Surrendering our True Power

Girls studying Talmud
Jewish women forgot our own power.

“Words are finite organs of the infinite mind. They cannot cover the dimensions of what is in truth. They break, chop, and impoverish it.” -Ralph Waldo Emerson

Words are limiting. Those storytellers that we call talented are the ones who, despite the restrictions of language, are able to evoke emotions and paint images in our minds. Yet, no matter how talented an author or speaker, these images and emotions that are born from words don’t come close to what our own minds imagine when set loose.

Have you ever had a vivid dream that you could play over and over in your head, with every detail intact, but the minute you try relaying the dream to someone else, it becomes fuzzy? This is the exact effect of words on our thoughts, feelings, intuitions, and understanding of the world.

Women are naturally intuitive. There are many reasons offered for this. My personal favorite: every sequential being created during Creation became more and more complex, closer and closer to the Creator, and as women were created last, well… enough said.

It’s also possible that after many thousands of years of childrearing, our natural instincts for detecting danger, understanding what other humans need to survive, and forming deep familial connections naturally evolved into a deeper understanding of the human condition and realities of this world.

Because of this intuition, women naturally understand what men can only hope to learn through experience and education. In the Torah world, where there’s an expectation for Jews to understand our people’s laws and ancient notions of justice, men for the most part learn these through the study of Talmud.

When it comes to women and the Talmud, things get complicated. There are those who say it’s forbidden, those who say it’s not recommended, those who have no issue with it at all, and those who actively encourage women to study Talmud. I’ve heard unsatisfying reasons for each of these positions, and only after hearing men discuss something from the Talmud that seemed so obvious to me did I realize how wrong people gets this. I, personally, do have an issue with women learning Talmud.

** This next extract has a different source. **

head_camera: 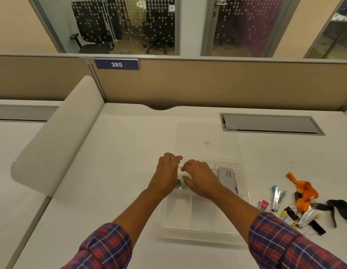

After millennia in exile, Jewish women – specifically those of us living in the Western world – forgot our own power. We looked around at our neighbors and saw white women who had been oppressed by their male counterparts for essentially all of time, and who had been able to achieve liberation only through achieving the male standard of success.

Jewish women in the West, whose experiences with their male counterparts had been very different from those of white women, came to believe that we needed to do the same for our own liberation, unfortunately forgetting the power and empowerment a Hebrew woman has both in the Hebrew family and in Jewish society.

While a man could be referred to as the head of his family, his wife must provide direction as the neck. Fathers might serve as the family unit’s foreign minister but mothers are the interior ministers that inculcate the next generation with Israel’s rich ancient values and worldview.

[Important side note: most Mizraḥi women in Israel over the age of 50 don’t relate to first and second wave feminism, having been raised in a culture that respects women and elevates female roles in society.]

This mindset of contextualizing Jewish female experiences within the paradigm of white female experiences causes Hebrew women to strive to achieve “male success” in the Jewish community (i.e. learning Talmud, receiving the title of rabbi, wearing tallit and t’fillin, etc.) – often at the expense of our own roles as women. Seeking to be the head caused us to forget the importance of the neck.

In general, I think people should be able to do what makes them happy. But this becomes dangerous when doing what makes one happy harms them or others. In the case of learning Talmud, it could actually be harmful to women. As I said, words are limiting. Women naturally intuit what men are only able to learn through studying texts. Reducing this natural understanding to words can actually dilute a woman’s ability to connect and fulfill her role, depriving the broader collective of her societal contribution. 

Just as Jews conforming to Western identity norms disconnected our people from a lot of what makes Israel unique, I would argue that women attempting to achieve male conceptions of success dulled our special female attributes. Our incredible natural gift was thrown away in order to achieve some fabricated notion of equality.